In order to locate the solid–liquid phase transition we calculated the isobaric density of nDPD at low temperatures. The results for the n = 4 potential at zero external pressure are presented in Fig. 6B. The freezing transition occurs at T = 0.0779 (T* = 0.0760) for the 2DPD potential, at T = 0.0873 (T* = 0.0680) for the 3DPD potential, and at T = 0.0915 (T* = 0.0709) for the 4DPD potential. The system freezes into an FCC solid with an expansion in volume of ca. 5.5% in all three cases. Just before freezing a density maximum is observed at T = 0.11 (T* = 0.0852) for the 4DPD case. On the liquid side, it qualitatively describes water, which has a temperature of maximum density (TMD) of 4 °C (277 K) or, in reduced units, T* ≈ 0.4283. Even taking into account that water expands by 9% upon freezing, nDPD presents alternatives to hydrogen bonding mechanisms that lead to the qualitatively same effect, which could be explored further when developing accurate CG water models.

Pressure-induced melting

If the liquid phase of a substance is more dense than its solid phase, the melting temperature decreases with increased pressure. This general result, which follows from the Clausius-Clapeyron equation, is well known for water, where a regelation occurs for up to 20 K below the normal freezing point. A similar phenomenon is also observed for the chemical elements mentioned in the previous section that feature NTE, as well as in alkali metals. Using the two-phase setup to study the solid–liquid transitions, we observed a monotonous decrease in transition temperature from T* = 0.0709 at effectively zero pressure down to T* ≈ 0.03 at p = 10 for a 4DPD potential. As a consequence of this, there is a maximum temperature for which the solid phase exists for the nDPD model: T* = 0.0709 for 4DPD. For temperatures below this maximum value, the system melts when pressurised. It should be noted that other models also feature pressure-induced melting. For example, in the Gaussian core model⁵¹ reentrant melting has been reported.⁷⁹

Parameterisation of nDPD and thermodynamic consistency

In order to relate thermodynamic properties at CG and atomistic levels a mapping between corresponding units is needed. At equilibrium, this includes at least energy and length scales. In the DPD model the link to a specific chemistry requires a mean-field approximation.²⁸ With only one parameter in the model, A_ij, it is sufficient to fix it by matching the isothermal compressibility of DPD fluid and that of a given material, e.g. water.²⁸ This is justified by the fundamental connection between DPD and fluctuating Landau–Lifshitz Navier–Stokes hydrodynamics.⁸⁰

The elastic responses of a nDPD liquid are richer and also include tensile stresses with the tensile strength controlled by the parameter b_ij. In addition, the liquid–gas coexistence present in the nDPD model with its associated critical point can fix the temperature scale. Thus, A_ij can be fixed from the condition T_c = 1, and b_ij by mapping the surface tension of the nDPD model and the target fluid. The value of b_ij is limited by the need for thermodynamic stability,^65,66 which is satisfied for a given value of n by eqn (6).

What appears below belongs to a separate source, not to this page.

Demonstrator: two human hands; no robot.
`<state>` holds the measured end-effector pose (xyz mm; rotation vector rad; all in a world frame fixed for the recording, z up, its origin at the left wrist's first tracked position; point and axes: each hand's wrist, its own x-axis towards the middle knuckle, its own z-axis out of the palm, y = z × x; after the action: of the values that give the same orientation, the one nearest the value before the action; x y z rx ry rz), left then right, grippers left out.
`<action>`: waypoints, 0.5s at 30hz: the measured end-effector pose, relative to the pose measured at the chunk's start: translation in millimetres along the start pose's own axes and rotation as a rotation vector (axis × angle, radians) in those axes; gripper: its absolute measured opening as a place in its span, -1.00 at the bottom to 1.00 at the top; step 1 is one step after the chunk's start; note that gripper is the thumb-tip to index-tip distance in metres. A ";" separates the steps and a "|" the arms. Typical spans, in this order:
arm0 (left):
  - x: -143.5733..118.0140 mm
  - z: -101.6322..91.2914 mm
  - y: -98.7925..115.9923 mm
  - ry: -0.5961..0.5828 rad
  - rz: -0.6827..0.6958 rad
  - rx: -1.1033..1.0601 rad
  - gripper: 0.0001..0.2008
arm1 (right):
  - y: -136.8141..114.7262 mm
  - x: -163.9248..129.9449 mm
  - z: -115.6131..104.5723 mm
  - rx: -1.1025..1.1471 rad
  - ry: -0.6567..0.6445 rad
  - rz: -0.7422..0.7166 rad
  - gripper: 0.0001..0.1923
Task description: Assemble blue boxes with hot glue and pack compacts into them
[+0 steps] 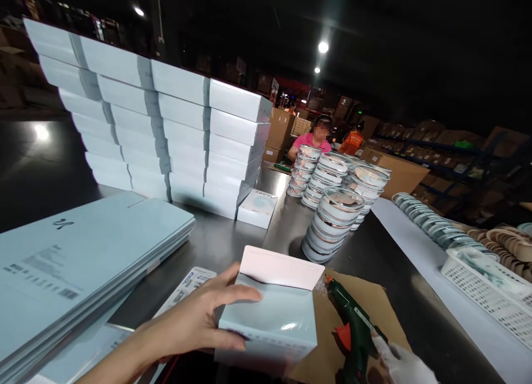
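Note:
My left hand is closed around a pale blue carton, thumb on the front and fingers over the top. The carton's pinkish-white end flap stands up. At the lower right, my right hand, in a whitish glove, has its fingers at the handle of a dark green glue gun with a red trigger. The gun's nozzle points toward the flap. Beneath the gun is a brown cardboard sheet. A printed white card lies partly behind my left hand.
Flat blue cartons are piled at left. A wall of stacked white boxes stands behind, with one small box beside it. Stacked round clear containers rise beyond the gun. A white basket is at right. Co-workers are farther back.

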<state>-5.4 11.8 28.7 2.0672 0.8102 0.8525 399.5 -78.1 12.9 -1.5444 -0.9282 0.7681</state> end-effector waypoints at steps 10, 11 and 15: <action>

The length scale for the nDPD model can be fixed by relating liquid coexisting densities between simulation and physical representations. Although we did not aim for a specific system here, a relation to ambient water can be made as follows. The length scale in DPD is usually fixed by mapping 3 water molecules to one bead.²⁹ There is no compelling reason for this choice, and due to tetrahedral ordering of liquid water at ambient conditions a 5 : 1 mapping, i.e., a bead representing a water molecule together with its first coordination shell, seems equally sensible. Since the liquid density of water is 1/30 Å⁻³,²⁹ and the corresponding 4DPD density is 1.62σ⁻³, both taken at 0.4608T_c (298 K), the length scale using this mapping is σ = 6.24 Å, and the cutoff distance r_c = 13.88 Å.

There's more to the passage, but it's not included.